Brief: Repeat exactly the lines that begin at the one containing "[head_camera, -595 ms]" and end at the final line of the records; include no pictures and nothing else.
Content starts
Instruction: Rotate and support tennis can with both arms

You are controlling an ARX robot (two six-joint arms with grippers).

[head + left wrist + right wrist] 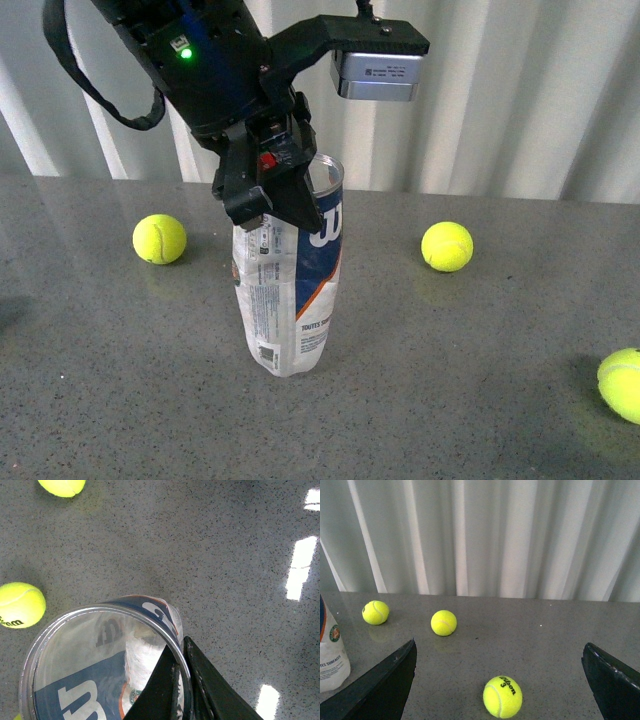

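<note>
Tennis can [290, 290] stands roughly upright at centre frame on the grey table [480, 340], open rim up; the base appears to rest flat. Left gripper [272, 205] is clamped on the rim, one finger [157, 695] inside the wall and one outside. Right gripper [500, 647] is spread wide apart. Tennis balls [159, 239] lie left and right of the can.

In the front view the left gripper [276, 208] hides part of the can's [295, 300] rim; the label's small print is unreadable. The ball [622, 384] at the can's four o'clock is cut by the picture's edge.
</note>
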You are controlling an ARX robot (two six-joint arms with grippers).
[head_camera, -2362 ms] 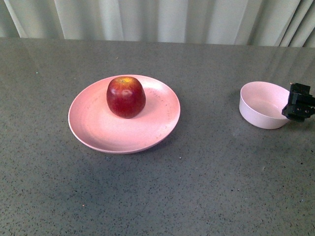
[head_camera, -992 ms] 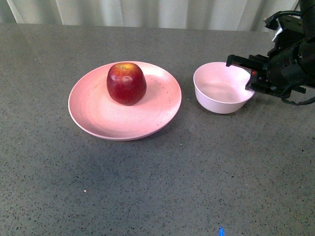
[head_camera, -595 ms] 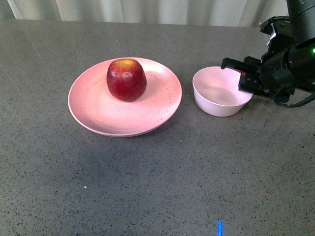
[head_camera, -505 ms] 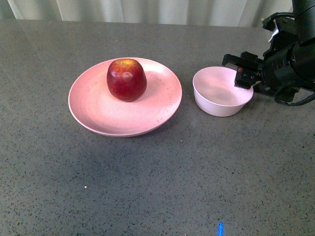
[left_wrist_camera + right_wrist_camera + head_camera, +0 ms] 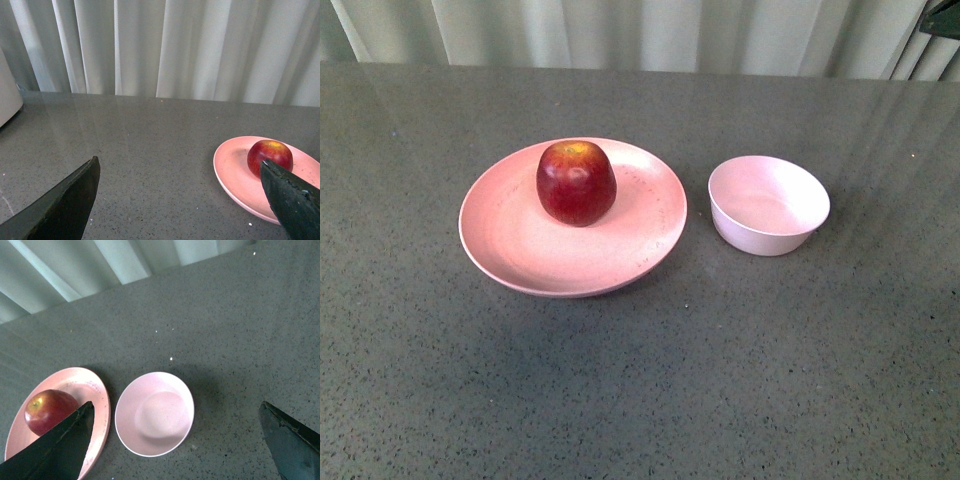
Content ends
Solution to this problem:
[head_camera, -595 ms] 
[head_camera, -505 ms] 
[left_wrist_camera + right_wrist_camera + head_camera, +0 ms] 

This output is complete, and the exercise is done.